• Work task
Within the entries below, please return exactly the lines from the one with "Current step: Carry" through the one with "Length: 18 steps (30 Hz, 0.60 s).", leaving out any pictures.

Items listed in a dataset
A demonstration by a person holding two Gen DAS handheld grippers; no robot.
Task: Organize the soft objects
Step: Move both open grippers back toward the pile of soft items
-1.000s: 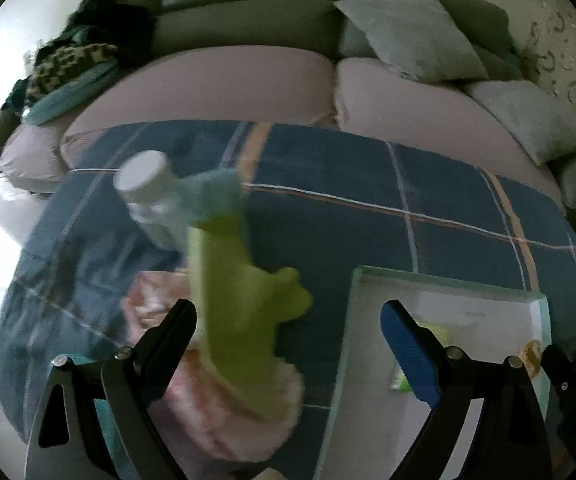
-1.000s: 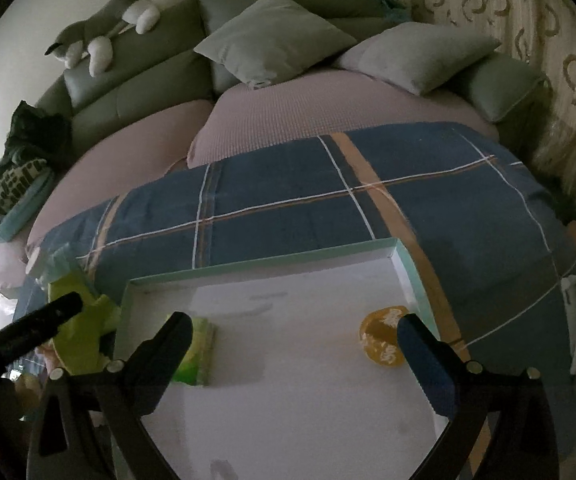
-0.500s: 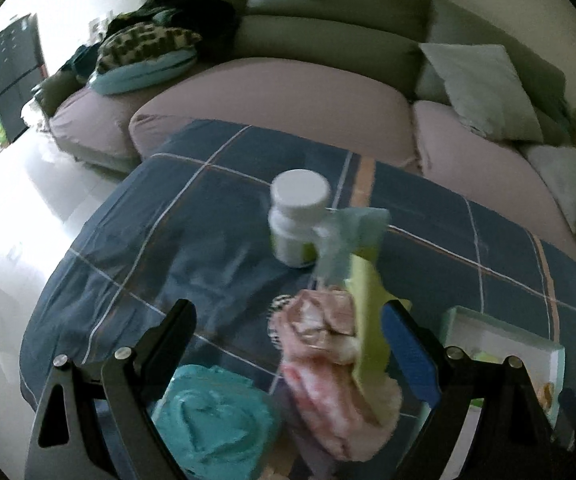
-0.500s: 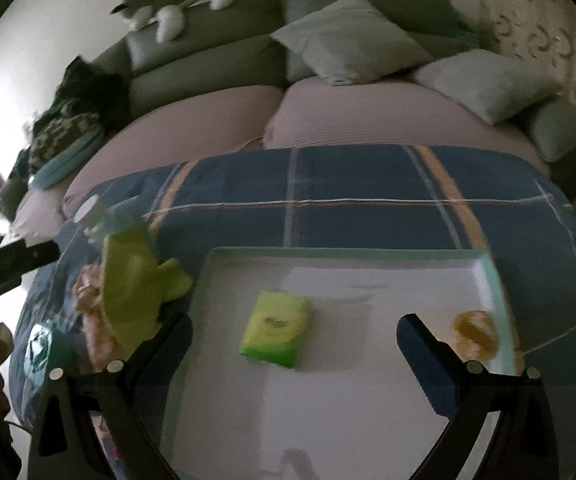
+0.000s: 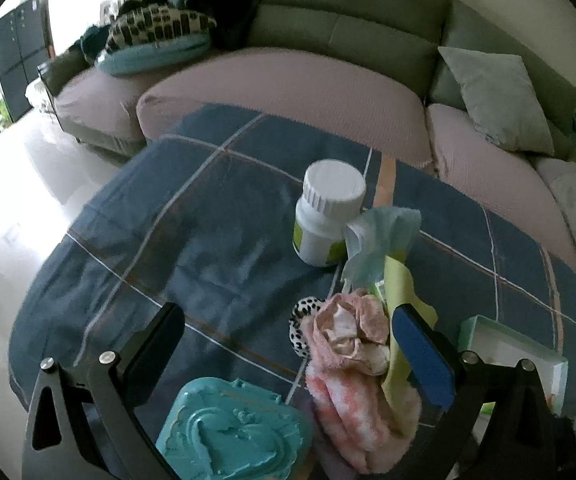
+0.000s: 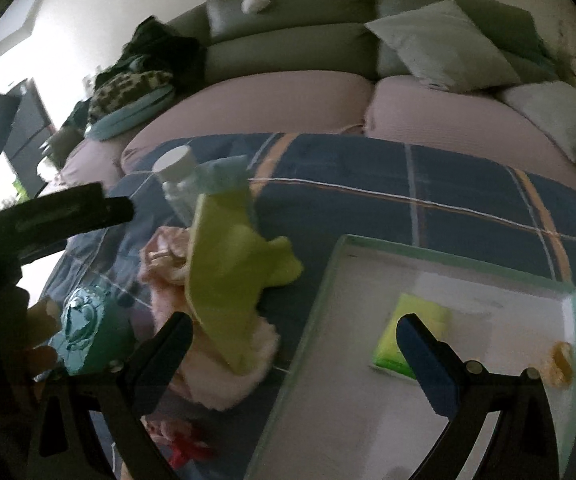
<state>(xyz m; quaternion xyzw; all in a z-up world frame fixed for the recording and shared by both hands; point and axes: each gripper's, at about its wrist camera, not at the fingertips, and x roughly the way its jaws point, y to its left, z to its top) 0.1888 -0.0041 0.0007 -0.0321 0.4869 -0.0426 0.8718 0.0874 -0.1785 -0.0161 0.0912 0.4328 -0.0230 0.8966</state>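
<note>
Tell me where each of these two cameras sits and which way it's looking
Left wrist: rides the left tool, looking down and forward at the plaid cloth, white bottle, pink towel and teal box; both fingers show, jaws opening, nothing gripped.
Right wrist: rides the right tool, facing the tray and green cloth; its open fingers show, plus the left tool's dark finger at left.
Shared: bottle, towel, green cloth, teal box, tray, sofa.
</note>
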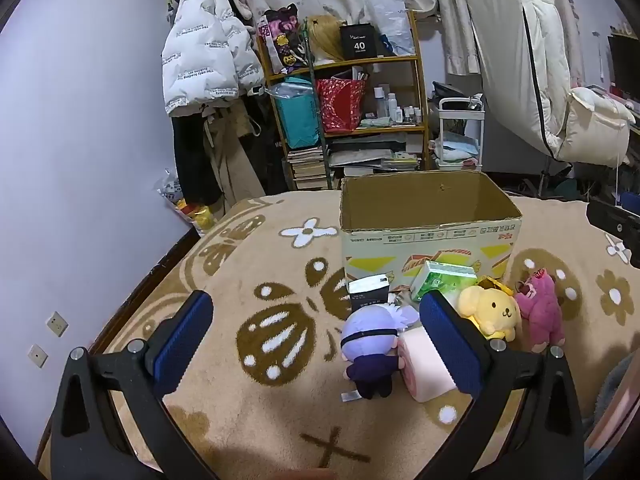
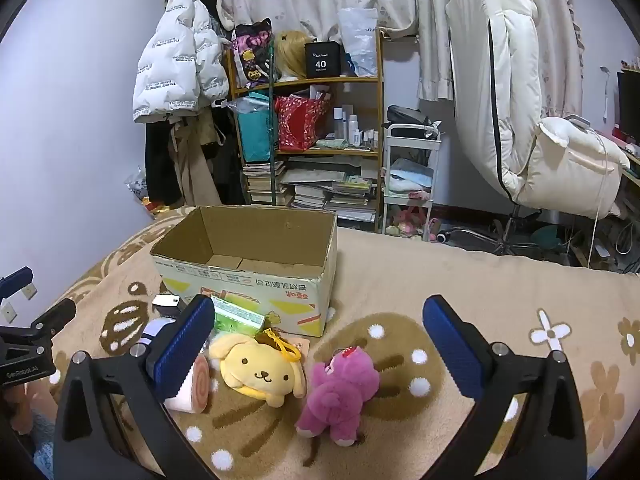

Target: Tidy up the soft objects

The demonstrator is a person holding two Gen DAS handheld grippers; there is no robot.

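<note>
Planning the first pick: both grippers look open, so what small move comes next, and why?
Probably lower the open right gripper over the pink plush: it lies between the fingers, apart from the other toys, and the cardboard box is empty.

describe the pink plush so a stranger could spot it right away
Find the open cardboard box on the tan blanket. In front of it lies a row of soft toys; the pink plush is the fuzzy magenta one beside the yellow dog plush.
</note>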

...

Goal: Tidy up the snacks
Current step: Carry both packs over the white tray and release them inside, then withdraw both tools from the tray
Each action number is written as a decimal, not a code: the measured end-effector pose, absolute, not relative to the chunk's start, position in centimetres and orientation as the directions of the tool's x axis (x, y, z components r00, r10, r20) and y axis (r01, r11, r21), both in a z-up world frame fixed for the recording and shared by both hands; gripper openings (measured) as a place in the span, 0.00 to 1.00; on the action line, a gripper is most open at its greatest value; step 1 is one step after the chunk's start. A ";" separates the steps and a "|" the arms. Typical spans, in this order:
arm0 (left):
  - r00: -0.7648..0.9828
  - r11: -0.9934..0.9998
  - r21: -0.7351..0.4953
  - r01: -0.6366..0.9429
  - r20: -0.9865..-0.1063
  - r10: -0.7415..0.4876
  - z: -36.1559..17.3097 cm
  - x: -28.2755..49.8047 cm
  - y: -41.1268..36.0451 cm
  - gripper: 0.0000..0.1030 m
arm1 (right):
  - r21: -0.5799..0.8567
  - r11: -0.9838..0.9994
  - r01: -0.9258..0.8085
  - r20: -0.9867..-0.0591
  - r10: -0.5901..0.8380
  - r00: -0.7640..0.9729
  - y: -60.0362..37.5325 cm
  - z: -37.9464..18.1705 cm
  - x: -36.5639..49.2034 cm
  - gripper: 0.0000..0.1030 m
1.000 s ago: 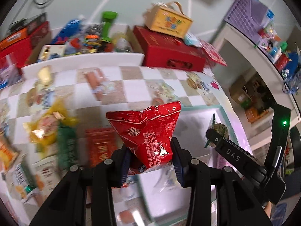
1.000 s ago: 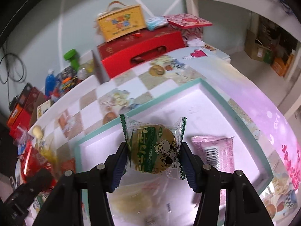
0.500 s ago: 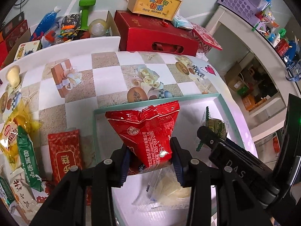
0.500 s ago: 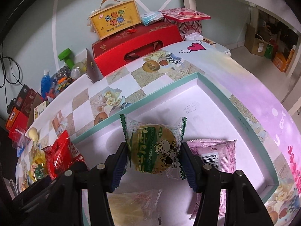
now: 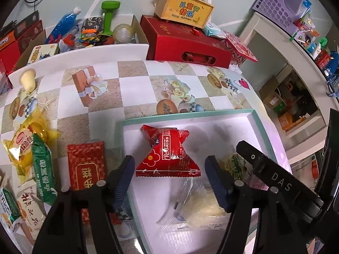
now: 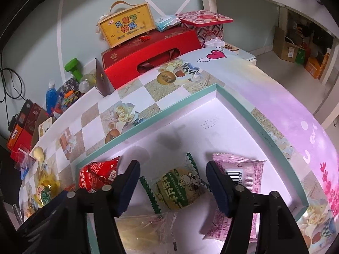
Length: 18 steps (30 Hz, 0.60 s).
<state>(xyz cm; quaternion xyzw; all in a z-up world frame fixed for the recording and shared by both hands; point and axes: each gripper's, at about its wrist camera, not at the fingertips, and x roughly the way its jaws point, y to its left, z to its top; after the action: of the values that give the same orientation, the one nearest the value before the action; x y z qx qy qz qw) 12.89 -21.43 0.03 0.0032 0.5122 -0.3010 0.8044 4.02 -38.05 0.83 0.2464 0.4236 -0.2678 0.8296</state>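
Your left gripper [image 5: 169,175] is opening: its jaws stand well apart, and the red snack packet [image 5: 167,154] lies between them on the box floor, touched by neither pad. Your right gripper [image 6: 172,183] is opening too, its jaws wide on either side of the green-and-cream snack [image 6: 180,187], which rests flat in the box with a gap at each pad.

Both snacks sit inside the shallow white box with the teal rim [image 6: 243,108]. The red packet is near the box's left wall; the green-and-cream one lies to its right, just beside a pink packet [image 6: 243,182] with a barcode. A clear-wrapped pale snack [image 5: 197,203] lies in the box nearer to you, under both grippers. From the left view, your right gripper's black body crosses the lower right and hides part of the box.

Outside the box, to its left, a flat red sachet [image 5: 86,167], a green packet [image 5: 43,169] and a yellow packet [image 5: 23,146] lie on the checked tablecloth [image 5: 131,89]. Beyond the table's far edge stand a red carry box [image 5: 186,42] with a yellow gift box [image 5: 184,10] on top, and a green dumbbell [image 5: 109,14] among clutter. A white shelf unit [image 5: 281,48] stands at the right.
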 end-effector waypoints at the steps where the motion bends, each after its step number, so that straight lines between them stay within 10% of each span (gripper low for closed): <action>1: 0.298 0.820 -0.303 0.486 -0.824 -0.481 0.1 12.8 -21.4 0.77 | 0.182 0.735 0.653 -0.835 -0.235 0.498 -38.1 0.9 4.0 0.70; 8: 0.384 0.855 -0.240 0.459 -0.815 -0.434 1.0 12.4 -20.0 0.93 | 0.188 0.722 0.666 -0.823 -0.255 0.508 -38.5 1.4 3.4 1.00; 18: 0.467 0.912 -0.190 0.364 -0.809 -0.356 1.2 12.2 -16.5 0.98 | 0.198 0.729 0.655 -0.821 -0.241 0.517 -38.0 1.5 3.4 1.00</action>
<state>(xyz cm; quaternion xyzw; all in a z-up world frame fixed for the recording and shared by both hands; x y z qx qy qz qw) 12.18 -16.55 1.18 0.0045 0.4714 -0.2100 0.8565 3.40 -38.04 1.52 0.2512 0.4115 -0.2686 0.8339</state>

• Solution to this problem
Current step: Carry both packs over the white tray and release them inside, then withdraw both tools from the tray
Each action number is written as a decimal, not a code: the measured end-effector pose, absolute, not relative to the chunk's start, position in centimetres and orientation as the directions of the tool's x axis (x, y, z components r00, r10, r20) and y axis (r01, r11, r21), both in a z-up world frame fixed for the recording and shared by both hands; gripper openings (measured) as a place in the span, 0.00 to 1.00; on the action line, a gripper is most open at its greatest value; step 1 is one step after the chunk's start. A ";" separates the steps and a "|" the arms. Typical spans, in this order:
arm0 (left):
  - r00: -0.7648..0.9828
  - r11: -0.9934..0.9998
  - r21: -0.7351..0.4953
  - r01: -0.6366..0.9429
  - r20: -0.9865..-0.1063
  - r10: -0.7415..0.4876
  - z: -36.1559..17.3097 cm
  - x: -28.2755..49.8047 cm
  - y: -41.1268..36.0451 cm
  - gripper: 0.0000..0.1030 m
arm1 (right):
  - r21: -0.5799..0.8567
  - r11: -0.9838..0.9994
  - r01: -0.9258..0.8085
  - r20: -0.9867..-0.0591
  - r10: -0.5901..0.8380
  - r00: -0.7640..0.9729
  - y: -60.0362..37.5325 cm
  - z: -37.9464..18.1705 cm
  - x: -36.5639..49.2034 cm
  - gripper: 0.0000..0.1030 m
1.000 s ago: 
1.000 s ago: 
0.500 s ago: 
0.500 s ago: 
now: 
now: 
Length: 18 steps (30 Hz, 0.60 s).

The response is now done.